> **YOUR GOAL**
Below are the records; give again exactly the line with "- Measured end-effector", the line with "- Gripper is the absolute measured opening", and each line that lies between them, and nothing besides.

> **DATASET EXCERPTS**

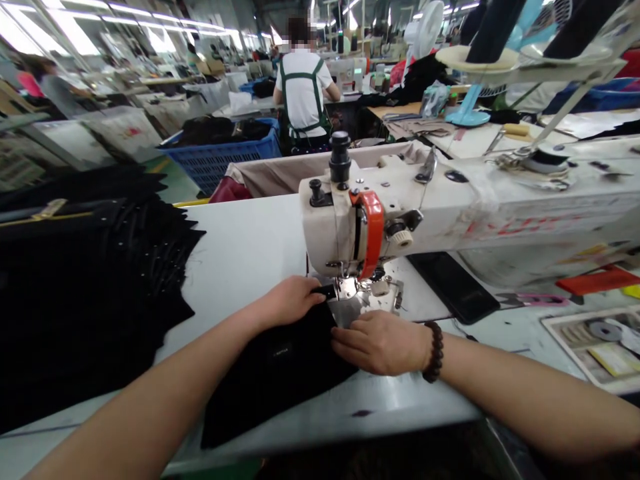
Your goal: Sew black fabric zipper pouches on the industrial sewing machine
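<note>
A piece of black fabric [280, 380] with a small label lies on the sewing table, its upper edge reaching the needle area of a white sewing machine [425, 200]. My left hand [290, 300] grips the fabric's top edge just left of the presser foot [346, 288], thumb and fingers pinched together. At the fabric's right edge, my right hand [377, 341] has its fingers closed on the cloth, below the metal needle plate. A dark beaded bracelet [433, 352] circles the right wrist. The fingertips of both hands are partly hidden.
A large pile of black fabric pieces [95, 287] covers the table's left side. Right of the needle lie a black phone [453, 287], pink-handled snips [537, 300] and a tray [565, 333] of small items. Behind the machine, a person [303, 87] sits near a blue basket [225, 157].
</note>
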Available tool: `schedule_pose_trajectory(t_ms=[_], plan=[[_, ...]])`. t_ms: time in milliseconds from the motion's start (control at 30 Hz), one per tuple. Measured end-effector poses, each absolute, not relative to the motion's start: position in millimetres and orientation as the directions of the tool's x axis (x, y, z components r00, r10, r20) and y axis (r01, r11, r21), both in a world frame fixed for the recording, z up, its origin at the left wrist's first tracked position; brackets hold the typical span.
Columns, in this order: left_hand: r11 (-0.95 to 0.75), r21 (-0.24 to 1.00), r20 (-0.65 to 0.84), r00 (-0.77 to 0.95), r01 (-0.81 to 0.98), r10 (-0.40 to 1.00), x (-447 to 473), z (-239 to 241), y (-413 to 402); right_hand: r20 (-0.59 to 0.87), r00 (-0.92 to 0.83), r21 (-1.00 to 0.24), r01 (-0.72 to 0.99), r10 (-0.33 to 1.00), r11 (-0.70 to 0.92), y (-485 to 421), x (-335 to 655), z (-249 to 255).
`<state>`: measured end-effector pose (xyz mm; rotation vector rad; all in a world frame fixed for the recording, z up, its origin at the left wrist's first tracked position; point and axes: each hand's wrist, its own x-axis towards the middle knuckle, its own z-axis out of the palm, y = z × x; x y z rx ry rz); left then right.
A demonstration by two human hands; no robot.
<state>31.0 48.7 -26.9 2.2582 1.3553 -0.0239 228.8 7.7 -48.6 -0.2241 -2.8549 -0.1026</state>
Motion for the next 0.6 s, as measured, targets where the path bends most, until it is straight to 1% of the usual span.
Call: schedule_pose_trajectory(t_ms=[133, 233, 400, 600], plan=[[-0.356, 0.369, -0.262, 0.464, 0.859, 0.846, 34, -29, 50, 0.129, -0.976, -0.005, 0.174, 0.174, 0.985, 9, 222, -42], [-0.316, 0.305, -0.256, 0.396, 0.899, 0.882, 37, -29, 49, 0.046, -0.982, -0.038, 0.182, 0.184, 0.982, 8, 220, -40], [-0.234, 0.195, -0.213, 0.274, 0.952, 0.938, 38, -30, 41, 0.069, -0.971, -0.033, 0.228, 0.229, 0.973, 3, 221, -45], [-0.221, 0.183, -0.196, 0.256, 0.958, 0.947, 38, -34, 35, 0.146, -0.965, -0.032, 0.216, 0.218, 0.976, 2, 225, -51]])
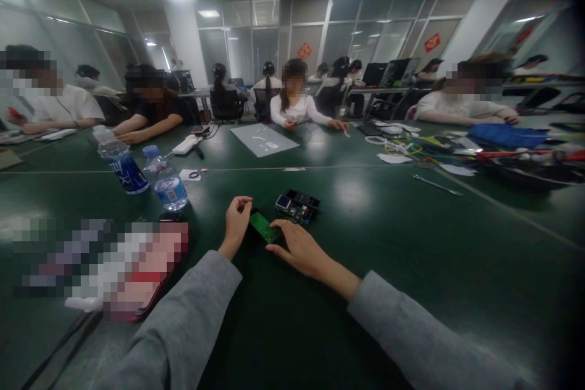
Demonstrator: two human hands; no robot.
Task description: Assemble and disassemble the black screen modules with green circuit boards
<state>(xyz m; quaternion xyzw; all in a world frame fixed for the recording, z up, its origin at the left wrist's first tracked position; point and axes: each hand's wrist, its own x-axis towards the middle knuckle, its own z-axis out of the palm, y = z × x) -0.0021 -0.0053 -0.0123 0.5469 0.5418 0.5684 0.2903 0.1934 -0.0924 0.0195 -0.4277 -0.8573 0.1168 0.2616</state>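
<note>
A thin rectangular green circuit board (262, 225) with a dark edge is held at a tilt between my hands, low over the green table. My left hand (236, 223) is closed at its upper left end, thumb and fingertips pinched by the corner. At the other end, the thumb and fingers of my right hand (299, 247) grip the right side of the board. Just beyond my right hand lies a black electronic device (298, 206), with a small bluish screen and exposed parts along its near edge.
Two water bottles (165, 181) stand to the left, with blurred-out phone-like items (146, 268) nearer me. A grey sheet (264, 139) lies across the table before a seated person. At right are a wrench (437, 185), tangled cables (397, 145) and a blue pouch (507, 135).
</note>
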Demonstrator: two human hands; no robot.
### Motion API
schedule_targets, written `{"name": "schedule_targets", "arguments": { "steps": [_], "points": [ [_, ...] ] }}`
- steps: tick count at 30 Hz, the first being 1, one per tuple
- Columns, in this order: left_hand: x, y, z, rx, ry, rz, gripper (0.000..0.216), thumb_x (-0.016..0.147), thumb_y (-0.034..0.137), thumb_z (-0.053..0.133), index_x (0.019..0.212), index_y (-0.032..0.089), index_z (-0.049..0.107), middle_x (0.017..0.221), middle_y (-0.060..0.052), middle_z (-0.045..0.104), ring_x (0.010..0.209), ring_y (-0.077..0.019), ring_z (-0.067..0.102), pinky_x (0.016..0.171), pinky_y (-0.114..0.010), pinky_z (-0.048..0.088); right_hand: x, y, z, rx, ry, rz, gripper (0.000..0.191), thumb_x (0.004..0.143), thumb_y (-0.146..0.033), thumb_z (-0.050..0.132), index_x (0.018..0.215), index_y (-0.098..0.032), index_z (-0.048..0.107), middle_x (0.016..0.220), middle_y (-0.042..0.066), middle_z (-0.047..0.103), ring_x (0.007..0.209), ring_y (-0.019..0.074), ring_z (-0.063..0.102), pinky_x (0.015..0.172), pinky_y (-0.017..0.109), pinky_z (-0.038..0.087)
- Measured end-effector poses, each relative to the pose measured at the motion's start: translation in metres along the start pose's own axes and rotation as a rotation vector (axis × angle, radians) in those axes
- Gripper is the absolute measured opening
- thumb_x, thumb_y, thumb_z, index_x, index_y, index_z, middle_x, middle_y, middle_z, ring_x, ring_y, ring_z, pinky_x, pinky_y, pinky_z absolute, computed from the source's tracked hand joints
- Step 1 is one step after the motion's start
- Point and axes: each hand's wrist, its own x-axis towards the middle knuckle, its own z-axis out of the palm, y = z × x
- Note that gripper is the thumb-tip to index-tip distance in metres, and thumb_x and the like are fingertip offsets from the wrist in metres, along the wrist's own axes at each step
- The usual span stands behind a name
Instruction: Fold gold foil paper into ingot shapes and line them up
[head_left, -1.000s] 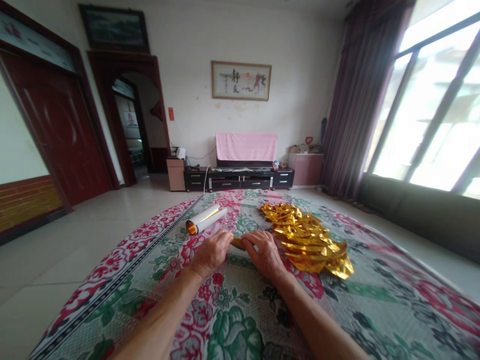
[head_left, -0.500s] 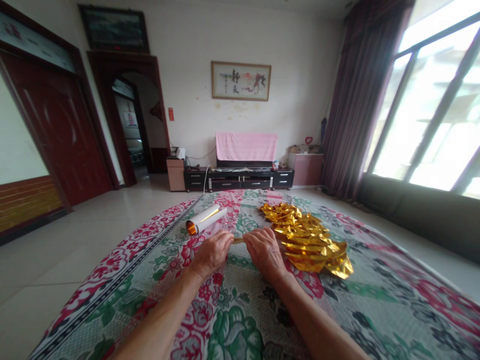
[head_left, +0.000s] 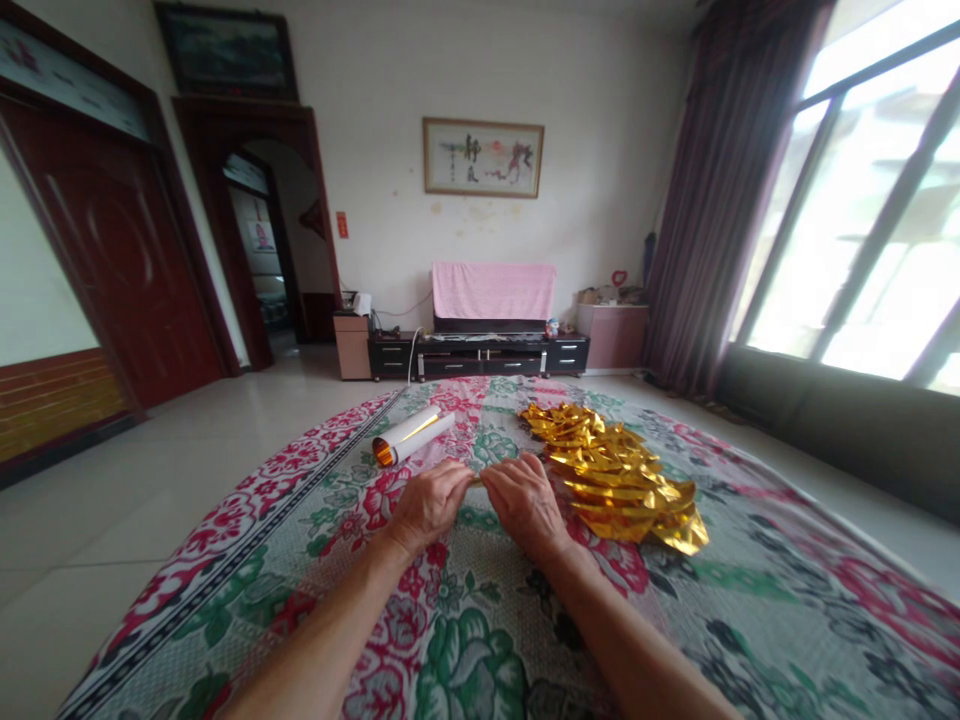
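My left hand and my right hand are almost touching above the flowered cloth, fingers closed. Between them they pinch a narrow piece of gold foil paper; only a short bit of it shows, and my fingers hide the rest. To the right of my right hand lies a heap of folded gold foil pieces, shaped with pointed ends and overlapping in a row. Beyond my left hand rests a loose roll of paper, white outside and shiny gold inside.
The flowered cloth covers a round surface in front of me. Farther off, a low black cabinet stands by the wall, with a pink towel draped above it. A curtain and a window are on the right.
My hands have come slightly closer together, so less of the gold foil paper shows between them. The roll and the heap have not moved.
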Motion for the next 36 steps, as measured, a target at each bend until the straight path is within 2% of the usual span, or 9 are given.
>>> {"name": "schedule_targets", "arguments": {
  "steps": [8, 14, 18, 23, 27, 36],
  "points": [
    [0.001, -0.001, 0.001, -0.077, 0.025, -0.044, 0.024, 0.087, 0.021, 0.042, 0.091, 0.018, 0.065, 0.092, -0.005, 0.068, 0.085, -0.0140, 0.062, 0.079, -0.027, 0.049, -0.003, 0.000, 0.006, 0.033, 0.001, 0.056, 0.022, 0.091, -0.022, 0.040, 0.094, -0.023, 0.062, 0.090, 0.003, 0.067, 0.084, 0.0141, 0.057, 0.095, 0.034, 0.024],
    [0.001, -0.001, -0.005, -0.175, 0.044, -0.255, 0.017, 0.082, 0.023, 0.052, 0.083, 0.019, 0.068, 0.074, -0.002, 0.069, 0.068, -0.0121, 0.062, 0.067, -0.022, 0.048, -0.003, 0.001, 0.006, 0.023, 0.005, 0.081, 0.024, 0.091, -0.023, 0.040, 0.085, -0.020, 0.062, 0.081, 0.004, 0.066, 0.077, 0.0130, 0.056, 0.081, 0.028, 0.032],
    [0.000, -0.001, -0.005, -0.261, 0.021, -0.340, 0.018, 0.081, 0.025, 0.052, 0.082, 0.018, 0.069, 0.071, -0.001, 0.069, 0.066, -0.0120, 0.062, 0.065, -0.021, 0.047, -0.003, 0.002, 0.008, 0.021, 0.008, 0.081, 0.022, 0.091, -0.023, 0.041, 0.083, -0.019, 0.062, 0.079, 0.003, 0.065, 0.076, 0.0126, 0.055, 0.077, 0.026, 0.032],
    [-0.002, -0.003, -0.001, -0.359, -0.026, -0.470, 0.022, 0.079, 0.030, 0.053, 0.085, 0.017, 0.070, 0.072, -0.002, 0.071, 0.065, -0.0139, 0.064, 0.063, -0.022, 0.048, -0.005, 0.002, 0.010, 0.013, 0.000, 0.093, 0.021, 0.090, -0.022, 0.043, 0.081, -0.019, 0.061, 0.076, 0.002, 0.063, 0.074, 0.0117, 0.054, 0.075, 0.025, 0.031],
    [-0.003, -0.004, -0.001, -0.417, -0.058, -0.493, 0.027, 0.079, 0.032, 0.051, 0.091, 0.017, 0.070, 0.080, -0.004, 0.072, 0.070, -0.0160, 0.066, 0.065, -0.023, 0.050, -0.005, 0.004, 0.012, 0.014, 0.008, 0.121, 0.022, 0.091, -0.022, 0.042, 0.081, -0.020, 0.061, 0.075, 0.001, 0.062, 0.074, 0.0117, 0.053, 0.074, 0.024, 0.030],
    [-0.005, -0.011, 0.001, -0.500, -0.133, -0.573, 0.038, 0.080, 0.037, 0.046, 0.105, 0.016, 0.065, 0.073, -0.005, 0.072, 0.071, -0.0192, 0.067, 0.064, -0.027, 0.052, -0.006, 0.004, 0.014, 0.011, 0.030, 0.174, 0.021, 0.090, -0.022, 0.043, 0.076, -0.020, 0.059, 0.072, 0.000, 0.060, 0.073, 0.0116, 0.051, 0.072, 0.024, 0.029]
  ]
}}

> **ANSWER SECTION**
- Measured end-effector poses, each relative to the pose measured at the motion's start: translation in metres along the start pose's own axes and rotation as a rotation vector (axis × angle, radians) in those axes
- Gripper is the absolute measured opening

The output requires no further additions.